After Sunday’s workshop I discussed politics in SF&Fantasy with Ken MacLeod, Nicholas Whyte, Traci Whitehead and Farah Mendelsohn. It was a particular pleasure to be on a panel with Ken who I consider one of the finest SF writers working today, and one of the most politically aware and astute – with that vital added ingredient of a subtle sense of humour, which is one reason why I reckon his books win awards. I only learned later that this was Traci’s first panel given she handled it like an old hand. Very impressive.
Talking of humour, my last item of the day was celebrating Terry Pratchett’s work alongside Paul Van Oven, John Meaney and Steve Lawson, chaired by Edward James. When Terry was announced as a Guest for Satellite 4, we all knew that his presence would be dependent on his state of health. So while we were sorry not to see him there, everyone understood why. Nevertheless he sent the Con a video message, wishing us well. After we and the audience had talked about the range and subtlety and importance of his work for about an hour and a half – and we could have gone on much longer – we learned that the session was being recorded, to be sent to Terry. How nice! Though perhaps if we’d been told that first, I might not have described The Colour of Magic as ‘ripping the piss’ out of epic fantasy. I mean, it does, but I could have found a more genteel way to say so…
Monday was my lightly programmed day! In the sense that John Meaney and I demonstrated our respective martial arts for a couple of hours in the morning, discussing the differences and common principles underlying karate and aikido. We’ve done this a few times now and like the workshops, the session’s always a bit different, depending on what we’re thinking about at the time and what questions we get. So that was great fun. Incidentally, if anyone has any photos that aren’t a meaningless white blur, I’d be interested to see them. Which is to say, my 5th Dan husband wants to see them…

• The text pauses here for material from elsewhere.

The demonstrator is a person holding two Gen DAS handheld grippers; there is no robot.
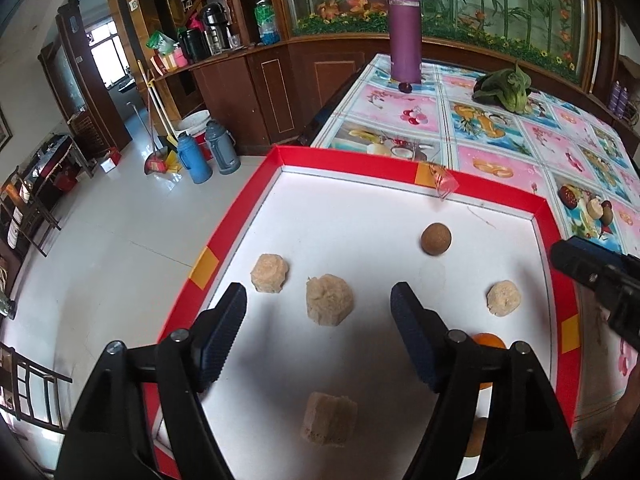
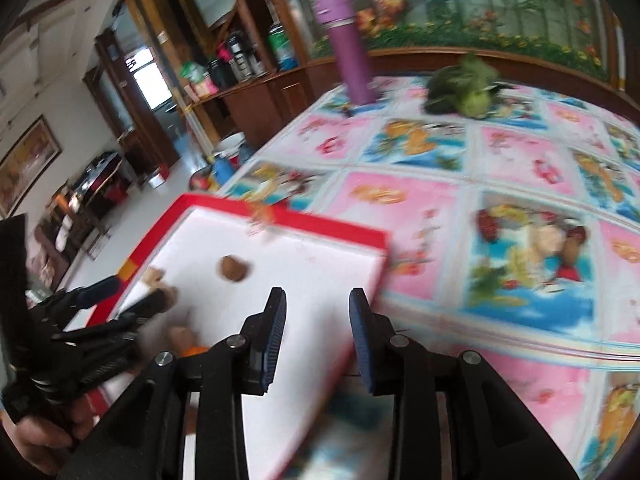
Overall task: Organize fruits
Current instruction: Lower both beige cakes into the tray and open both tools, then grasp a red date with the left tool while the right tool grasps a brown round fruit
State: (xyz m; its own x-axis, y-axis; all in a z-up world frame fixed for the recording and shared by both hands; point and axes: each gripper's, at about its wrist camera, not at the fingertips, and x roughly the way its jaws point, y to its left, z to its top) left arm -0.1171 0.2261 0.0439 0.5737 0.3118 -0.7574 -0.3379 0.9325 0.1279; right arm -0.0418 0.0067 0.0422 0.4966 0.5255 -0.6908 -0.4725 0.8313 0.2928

Then John and I dashed off for a shower before taking on a team of scientists in a ‘Universally Challenged’ Quiz. As Writers we’d enlisted Charlie Stross and Brian Milton which was a very smart move. The Scientists, Dave Clements, Doctor Bob, Nik Whitehead and Sue Maw, won a pretty close match, mainly due to lightning-fast reflexes on the buzzers. Still, we writers gave a good account of ourselves and most importantly, everyone had a lot of fun.
And then that was that, bar the closing ceremony where we were all delighted to get commemorative plaques from Bean Tighe ceramics, and to enjoy a relaxing meal out with the Con Committee who very definitely deserved some down time after all their very demanding, and very successful hard work throughout the weekend. All of us GoHs were wonderfully well looked after as well.
So that was my official programme. In between times, I relaxed and chatted with old friends, and chatted and shared enthusiasms with newfound acquaintances, now assuredly friends. I sat in on a couple of other panels, enjoying other writers’ thoughts and perspectives. If I hadn’t been so busy as GoH I’d have gone to a few of the science talks and presentations which were by all accounts very fine. Everyone I spoke to couldn’t say enough good things about Dame Jocelyn!
So that, even at this considerable length, is a very succinct summary of my Eastercon, to give you some idea of just how much I enjoyed it. My sincerest thanks to the Satellite 4 Committee – and to all of you who were there.